The catch is i'm doing the Assembling and linking in the C# so the rest of the C# code for the randomizer can interact with the ASM module, and I'm creating a custom C# class to represent all of the different expressions in the syntax. So if you wanted to write ASM in C# it would look like

Code: Select all

var a = new Asm(org: 0x8000, segment: Segments[0x2]);
var PowerOfTwos = a.label("PowerOfTwos");
a.db(0x1, 0x2, 0x4, ...); // etc...
var Exit = a.label("Exit");
a.rts();
a.lda("MyValue"); // link time value loads the Label and uses zp or abs depending on the label type
a.tay();
a.lday(PowerOfTwos); // uses Abs addressing since its a label
a.cmp(Imm(0x20));
a.bne(Exit);
a.rts();
But this is ugly right? It has some cool things done here, like the types and stuff are checked by the C# compiler, but its got a lotta cruft to write out just for basic blocks.

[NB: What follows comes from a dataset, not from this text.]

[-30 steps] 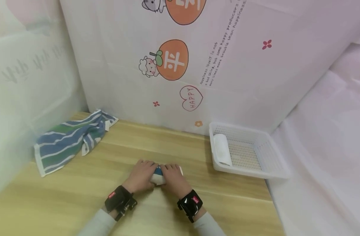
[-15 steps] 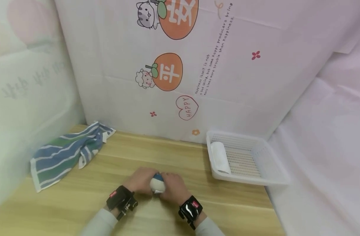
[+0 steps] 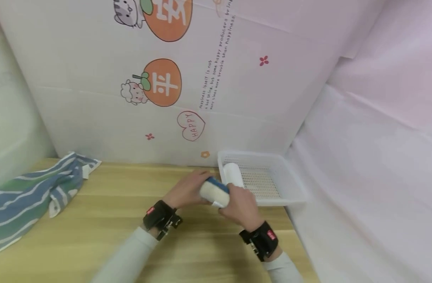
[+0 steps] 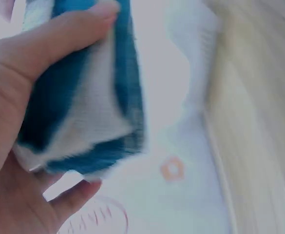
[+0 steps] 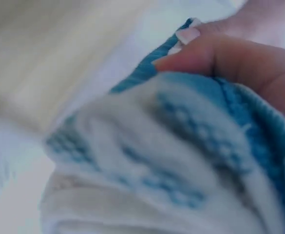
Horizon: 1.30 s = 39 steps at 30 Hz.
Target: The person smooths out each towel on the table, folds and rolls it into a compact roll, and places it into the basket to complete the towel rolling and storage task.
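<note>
Rolled blue-and-white cloth (image 3: 214,193) is held above the bench (image 3: 131,196), near the white basket (image 3: 289,179) and the white roll (image 3: 233,174) in it. The left hand (image 3: 188,190) grips one end, the right hand (image 3: 243,207) the other; a striped towel (image 3: 35,196) lies crumpled well apart.

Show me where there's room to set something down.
Free: wooden tabletop between striped towel and left hand, and between the forearms; white plastic basket's floor right of the white roll. Crowded: basket's left side, where the roll lies and the right hand, gripping a blue-and-white cloth, hides part.
</note>
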### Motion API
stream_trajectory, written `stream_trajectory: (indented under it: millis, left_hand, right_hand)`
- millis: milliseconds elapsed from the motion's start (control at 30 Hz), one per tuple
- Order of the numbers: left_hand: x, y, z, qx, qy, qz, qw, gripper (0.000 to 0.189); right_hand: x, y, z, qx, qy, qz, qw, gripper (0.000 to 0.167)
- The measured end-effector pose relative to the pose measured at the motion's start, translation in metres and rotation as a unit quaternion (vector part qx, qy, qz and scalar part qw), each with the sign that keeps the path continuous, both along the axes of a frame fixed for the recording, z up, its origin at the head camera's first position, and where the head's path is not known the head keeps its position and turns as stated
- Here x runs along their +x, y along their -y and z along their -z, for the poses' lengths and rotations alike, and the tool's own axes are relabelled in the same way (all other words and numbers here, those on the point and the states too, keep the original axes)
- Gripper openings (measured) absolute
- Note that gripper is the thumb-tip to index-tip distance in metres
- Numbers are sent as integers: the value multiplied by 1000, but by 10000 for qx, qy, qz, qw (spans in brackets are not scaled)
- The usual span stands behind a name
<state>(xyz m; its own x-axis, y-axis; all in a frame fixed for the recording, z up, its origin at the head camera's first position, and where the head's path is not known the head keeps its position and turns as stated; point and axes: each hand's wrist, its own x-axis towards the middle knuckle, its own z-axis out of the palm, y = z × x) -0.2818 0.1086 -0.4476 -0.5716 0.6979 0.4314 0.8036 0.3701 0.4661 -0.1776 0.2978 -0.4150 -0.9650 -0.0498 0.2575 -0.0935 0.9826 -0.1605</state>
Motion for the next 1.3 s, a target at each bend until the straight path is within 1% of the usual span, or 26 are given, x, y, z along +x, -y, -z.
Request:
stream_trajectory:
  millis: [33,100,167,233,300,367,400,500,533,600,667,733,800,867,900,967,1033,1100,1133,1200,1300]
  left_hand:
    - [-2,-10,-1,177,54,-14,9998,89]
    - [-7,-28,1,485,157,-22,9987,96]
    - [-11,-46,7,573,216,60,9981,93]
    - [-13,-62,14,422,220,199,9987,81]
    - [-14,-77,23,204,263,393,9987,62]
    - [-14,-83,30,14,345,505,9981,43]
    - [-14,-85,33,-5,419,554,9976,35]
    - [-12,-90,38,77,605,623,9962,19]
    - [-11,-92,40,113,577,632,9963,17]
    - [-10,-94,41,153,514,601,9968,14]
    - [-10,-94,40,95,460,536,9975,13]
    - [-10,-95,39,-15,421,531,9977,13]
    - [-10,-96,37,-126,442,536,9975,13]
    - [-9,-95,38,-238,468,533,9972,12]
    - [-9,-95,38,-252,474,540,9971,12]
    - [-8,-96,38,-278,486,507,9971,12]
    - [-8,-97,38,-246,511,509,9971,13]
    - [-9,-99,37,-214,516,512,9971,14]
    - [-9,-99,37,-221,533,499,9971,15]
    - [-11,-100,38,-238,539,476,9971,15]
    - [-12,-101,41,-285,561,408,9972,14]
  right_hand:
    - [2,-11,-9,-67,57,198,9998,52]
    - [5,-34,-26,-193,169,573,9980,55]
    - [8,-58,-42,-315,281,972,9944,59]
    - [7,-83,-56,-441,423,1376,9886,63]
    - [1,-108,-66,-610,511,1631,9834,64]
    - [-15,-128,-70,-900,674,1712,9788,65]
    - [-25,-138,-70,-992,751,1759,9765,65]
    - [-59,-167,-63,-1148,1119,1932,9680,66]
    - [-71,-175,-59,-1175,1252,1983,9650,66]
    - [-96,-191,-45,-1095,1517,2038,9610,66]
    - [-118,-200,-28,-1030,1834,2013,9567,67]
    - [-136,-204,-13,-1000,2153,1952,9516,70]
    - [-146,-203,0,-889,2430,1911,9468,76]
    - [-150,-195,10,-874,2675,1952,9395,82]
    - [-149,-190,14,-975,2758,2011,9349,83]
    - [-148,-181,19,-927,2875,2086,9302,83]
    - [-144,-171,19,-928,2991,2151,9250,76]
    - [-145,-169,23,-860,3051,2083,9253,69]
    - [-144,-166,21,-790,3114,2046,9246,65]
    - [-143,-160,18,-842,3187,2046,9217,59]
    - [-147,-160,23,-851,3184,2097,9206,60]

So this is where i feel I can do something novel, C# supports a feature called SourceGenerator (and the new IncrementalGenerator) which allows you to register a custom compiler step to generate C# source files. After I get the basic building blocks that i wrote above compiling and linking, I plan to write a custom 6502 parser/lexer that will read regular 6502 asm files and spit out generated blocks like above. In your C# project, you'll be able to include full assembly source files and import/reference the modules from the C# code.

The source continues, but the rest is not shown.